Антуанетта привыкла искать во всем что-то хорошее и подумала: «Слава Богу, что сегодня я не играю субретку – со всеми этими пируэтами, подскоками и фонтанирующим блеском».

«Да неужели? – ехидно хмыкнуло амплуа субретки, – ты не играешь ее ни сегодня, ни еще когда-нибудь. Эта роль ушла к другой актрисе. Ты можешь, конечно, утешать себя, но нужно же знать границы в поисках чего-то хорошего. Особенно в тех местах, где его нет.

«Да неужели? – передразнила Антуанетта, – если мне «по зубам» роль греческой богини, да еще и с травмированными пятками – дай, Вселенная, здоровья мастеру, который водил меня по углям, – то уж где и как мне побыть субреткой – я разберусь. Для этого необязательно чтобы тебе ДАЛИ эту роль. Любую роль ты можешь взять сама. Да хоть на собственной кухне с кружевными шторами и юккой на подоконнике.

– О, да-а-а, – вздохнула кухня с кружевными шторами, – я была свидетелем всякого, – Не обо всем можно говорить вслух…

«Нужно юкку с подоконника отдать бармену, – подумала Антуанетта, изящно пытаясь заклеить пластырем раны на ноге, – все равно я ее забываю поливать…»

– Скорее бы, – проворчала юкка на подоконнике, – существуют же, в конце концов, какие-то правила. И даже то, что ты – актриса, не дает тебе права их полностью игнорировать. Я уже не говорю о том, что те, кого ты называешь «домашними курицами» даже разговаривают со своими комнатными растениями. А я не могу дождаться от тебя даже воды. Приходится терпеть, но терпение мое не безгранично.

– От долгого терпения портится не только настроение, но и цвет лица, – сказало безграничное терпение, которое точно знало, что всему есть предел, – а уж если речь идет о недостатке воды в организме, то тут, действительно, все серьезно.

* * *

Если бы Аня попыталась представить или нарисовать картинку своего счастья, то она бы запуталась окончательно.

Стереотипы, которые навязывались всем девочкам, девушкам и женщинам всех времен и, практически, всех народов, ужасно мешали.

Нужно хотеть замуж! Девушка должна туда хотеть! Нужно искать богатого и влиятельного мужчину! Мужчина должен… женщина должна! Любая женщина хочет детей. Не хотеть детей – это позор. Любая девушка стремится создать семью. Если не стремится, значит, что-то с ней не так…

Может быть, ищет кого-то получше…

Мужчина должен всегда ее хотеть. Если не хочет, значит что-то с ним не так… Или с ней…

А почему нельзя было просто жить? Так… потихонечку…?

Куприянов исчезал на время, потом появлялся опять.

Работа. Занят. Не хотел никого видеть и слышать. Уезжал. Сегодня есть полчаса, можем пересечься где-нибудь. Где-нибудь поближе к центру, мне так удобнее… У тебя все в порядке?..

Если Аня пыталась поиграть с ним в его же игры – сделать вид, что занята или не может встретиться прямо сейчас, то Куприянов едва ли не пожимал плечами – ну нет, так нет…

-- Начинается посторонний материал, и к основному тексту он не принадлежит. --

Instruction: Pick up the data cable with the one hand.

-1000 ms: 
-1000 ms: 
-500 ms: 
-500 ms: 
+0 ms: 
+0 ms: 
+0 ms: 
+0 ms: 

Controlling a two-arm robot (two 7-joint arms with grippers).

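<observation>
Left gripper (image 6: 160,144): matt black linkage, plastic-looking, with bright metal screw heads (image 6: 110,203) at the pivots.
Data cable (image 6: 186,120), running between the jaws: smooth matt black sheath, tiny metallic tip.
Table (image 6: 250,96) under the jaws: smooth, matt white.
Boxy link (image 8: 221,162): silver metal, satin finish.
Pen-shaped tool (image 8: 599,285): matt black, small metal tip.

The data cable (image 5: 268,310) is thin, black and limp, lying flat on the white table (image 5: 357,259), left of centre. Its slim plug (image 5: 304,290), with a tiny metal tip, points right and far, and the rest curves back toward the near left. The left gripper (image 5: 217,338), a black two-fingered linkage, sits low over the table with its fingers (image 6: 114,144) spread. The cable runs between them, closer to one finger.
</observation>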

Ей дорого обходились эти игры. Не можешь, занята сегодня? ОК, созвонимся через пару недель…

«В следующий раз хорошо подумаешь, прежде чем быть «занятой», – думала Аня.

Вилли освобождал для нее все время, какое только мог освободить. Все его время было для нее. В пределах разумного, конечно.

Картинка счастья с Вилли была пейзажем. Теплый день. Ласковое солнце. Воздушное платье. Тихое кафе за городом на природе. Обожающий мужчина и обожаемая женщина… Терраса, залитая солнечным светом. Блики на воде. Свежий ветерок. Теплая рука. Романтическая прическа.